Unlike previous attempts by some other Chinese car brands trying to establish a presence in the Japanese-dominated Thai vehicle market, MG has taken the next step forward.

In cooperation with Thai conglomerate giant Charoen Pokphand Group, SAIC has built a factory in the eastern province of Rayong capable of producing 5,000 units annually for domestic sales and export to Asean markets.

The first model to hit Thai showrooms in a few months time is the MG6 model, which is being displayed at the ongoing Bangkok International Motor Show in Muang Thong Thani.

What’s their USP?

MG competes in the mass-market sector, so their cars are very much like what other competitors are offering. Executives of MG are trying to highlight the Britishness of the brand, something you could hear frequently during their presentation to the media last week.

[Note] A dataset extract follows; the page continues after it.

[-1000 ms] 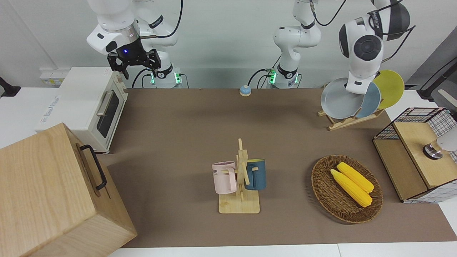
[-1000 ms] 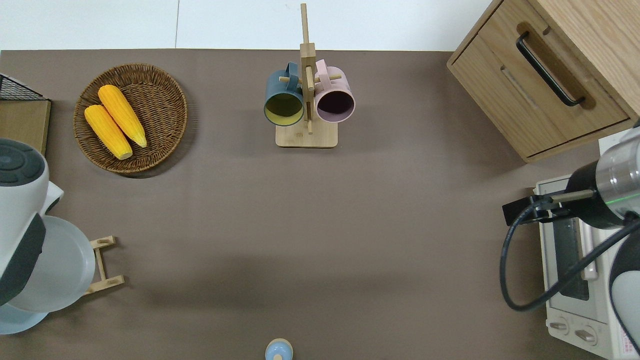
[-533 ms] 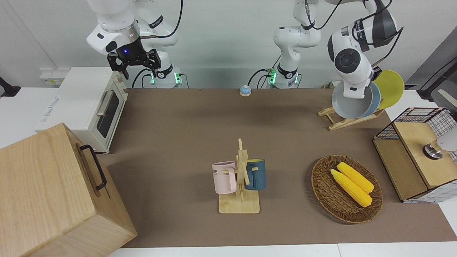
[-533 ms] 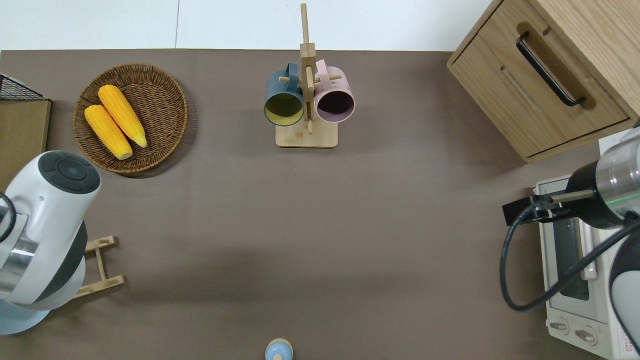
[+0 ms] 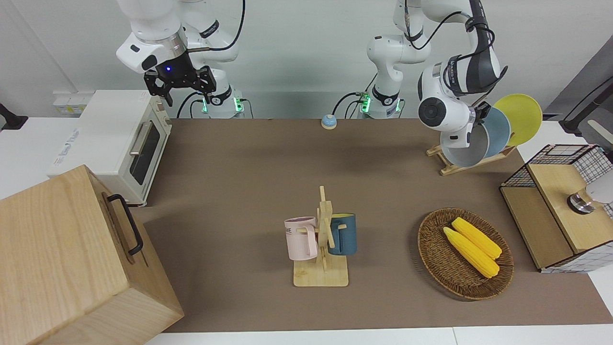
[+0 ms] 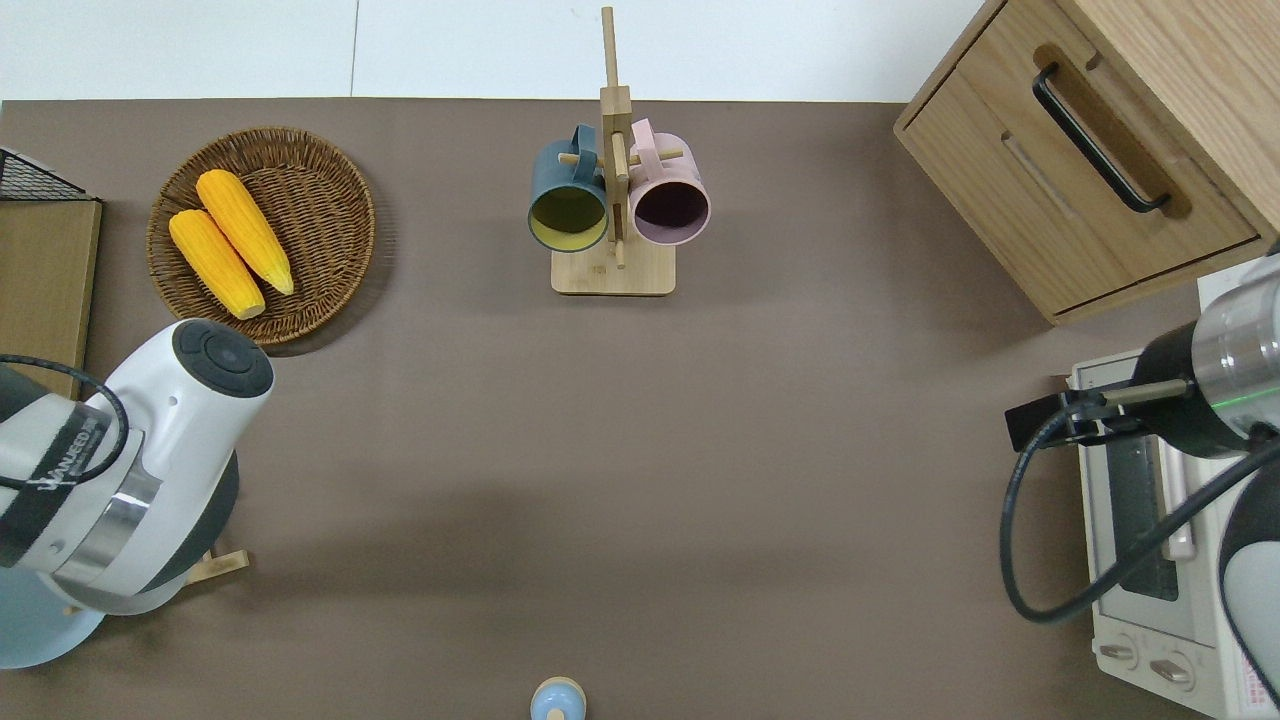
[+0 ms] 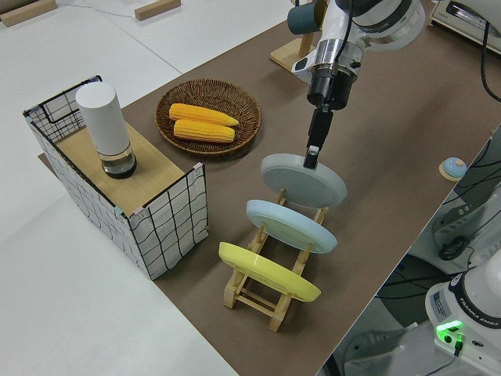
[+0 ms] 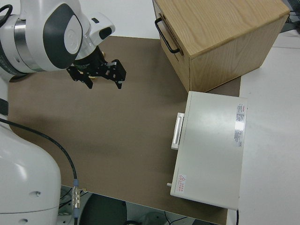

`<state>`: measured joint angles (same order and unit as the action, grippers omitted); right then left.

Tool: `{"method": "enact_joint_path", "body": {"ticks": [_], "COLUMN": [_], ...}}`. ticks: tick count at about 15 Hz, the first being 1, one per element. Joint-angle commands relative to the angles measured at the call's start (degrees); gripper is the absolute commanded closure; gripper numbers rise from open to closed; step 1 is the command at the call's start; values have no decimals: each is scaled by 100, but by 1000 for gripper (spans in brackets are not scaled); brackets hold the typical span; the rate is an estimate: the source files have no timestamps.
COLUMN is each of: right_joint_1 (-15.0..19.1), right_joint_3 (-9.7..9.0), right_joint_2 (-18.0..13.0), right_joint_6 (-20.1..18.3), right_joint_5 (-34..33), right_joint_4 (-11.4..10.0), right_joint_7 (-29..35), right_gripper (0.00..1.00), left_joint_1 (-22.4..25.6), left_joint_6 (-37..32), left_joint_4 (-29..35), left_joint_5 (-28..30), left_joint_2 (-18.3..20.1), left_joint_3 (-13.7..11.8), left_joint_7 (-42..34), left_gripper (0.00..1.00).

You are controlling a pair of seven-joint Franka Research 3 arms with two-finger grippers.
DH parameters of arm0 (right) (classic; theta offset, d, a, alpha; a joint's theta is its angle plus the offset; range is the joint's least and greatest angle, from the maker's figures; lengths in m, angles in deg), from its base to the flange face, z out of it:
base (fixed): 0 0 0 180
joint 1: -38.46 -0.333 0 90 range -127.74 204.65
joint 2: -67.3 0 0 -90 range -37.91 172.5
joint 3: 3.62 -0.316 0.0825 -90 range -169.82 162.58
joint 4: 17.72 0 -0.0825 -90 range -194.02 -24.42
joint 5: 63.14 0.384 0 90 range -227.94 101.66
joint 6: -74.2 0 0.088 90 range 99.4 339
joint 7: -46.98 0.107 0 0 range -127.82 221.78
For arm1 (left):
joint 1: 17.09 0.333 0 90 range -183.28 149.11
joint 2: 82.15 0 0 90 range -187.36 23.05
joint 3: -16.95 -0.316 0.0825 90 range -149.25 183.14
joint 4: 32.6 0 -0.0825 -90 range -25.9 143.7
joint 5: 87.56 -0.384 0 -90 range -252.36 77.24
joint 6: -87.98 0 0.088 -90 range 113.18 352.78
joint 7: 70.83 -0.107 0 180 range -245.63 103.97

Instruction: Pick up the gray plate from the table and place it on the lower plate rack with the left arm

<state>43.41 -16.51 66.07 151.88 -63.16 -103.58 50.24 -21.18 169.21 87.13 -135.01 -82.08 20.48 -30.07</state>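
The gray plate [image 5: 462, 155] leans tilted at the low end of the lower plate rack [image 5: 454, 168], in the slot beside the light blue plate [image 5: 499, 133]. In the left side view my left gripper [image 7: 311, 160] is shut on the upper rim of the gray plate [image 7: 301, 182], over the rack [image 7: 258, 295]. The yellow plate [image 7: 266, 272] sits in the rack's highest slot. In the overhead view the arm hides the gray plate and only the rack's tip [image 6: 226, 563] shows. My right gripper [image 5: 179, 88] is open and parked.
A wicker basket with two corn cobs [image 5: 464, 254] lies farther from the robots than the rack. A wire basket with a wooden lid [image 5: 560, 206] stands beside it. A mug stand [image 5: 323, 239], a toaster oven [image 5: 119, 143], a wooden cabinet [image 5: 62, 258] and a small bell [image 5: 328, 121] are also there.
My left arm has swung down and toward the table's middle. It has lowered the gray plate and tilted it into the rack's low end. The right arm has not moved.
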Motion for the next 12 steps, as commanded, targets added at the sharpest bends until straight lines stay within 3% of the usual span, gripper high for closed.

Late last year, MG used the Motor Expo to underline the brand’s origin with a stylish concept car. An executive admitted that building the brand in Thailand won’t be easy because most people who know MG for what it used to be now have grey hair.

The last time Rover and MG cars were sold in Thailand was in the late 1990s through then distributor Thai Ultimate Cars.

Despite being British, MG’s association with a Chinese auto firm may shed some quality issues that usually arise from the highly discriminatory, modern-day Thai car buyer.

Sure, China’s Geely owns Volvo, but the Swedish brand has been in Thailand for a long time uninterruptedly, ever since it was an independent carmaker.

Yeah. What’s the MG6 like?

The MG6 will compete in the Thai C-segment, even though its dimensions are a little more than generous. The wheelbase, for one, stretches 2,705mm, which is the longest around.

We haven’t driven it yet. But after a static test of the car at the Thai motor show, we — along with some peers from the automotive media and mainstay car companies — found the MG6 to be average rather than outstanding.

The styling, for one, is more conservative against the Mazda 3 — the only all-new C-segment car being launched at the motor show — or Ford Focus, while the interior is short on perceptive quality. In fact, the MG6 almost feels like the Proton Preve or Suprima S, as tested on pages 6 and 7.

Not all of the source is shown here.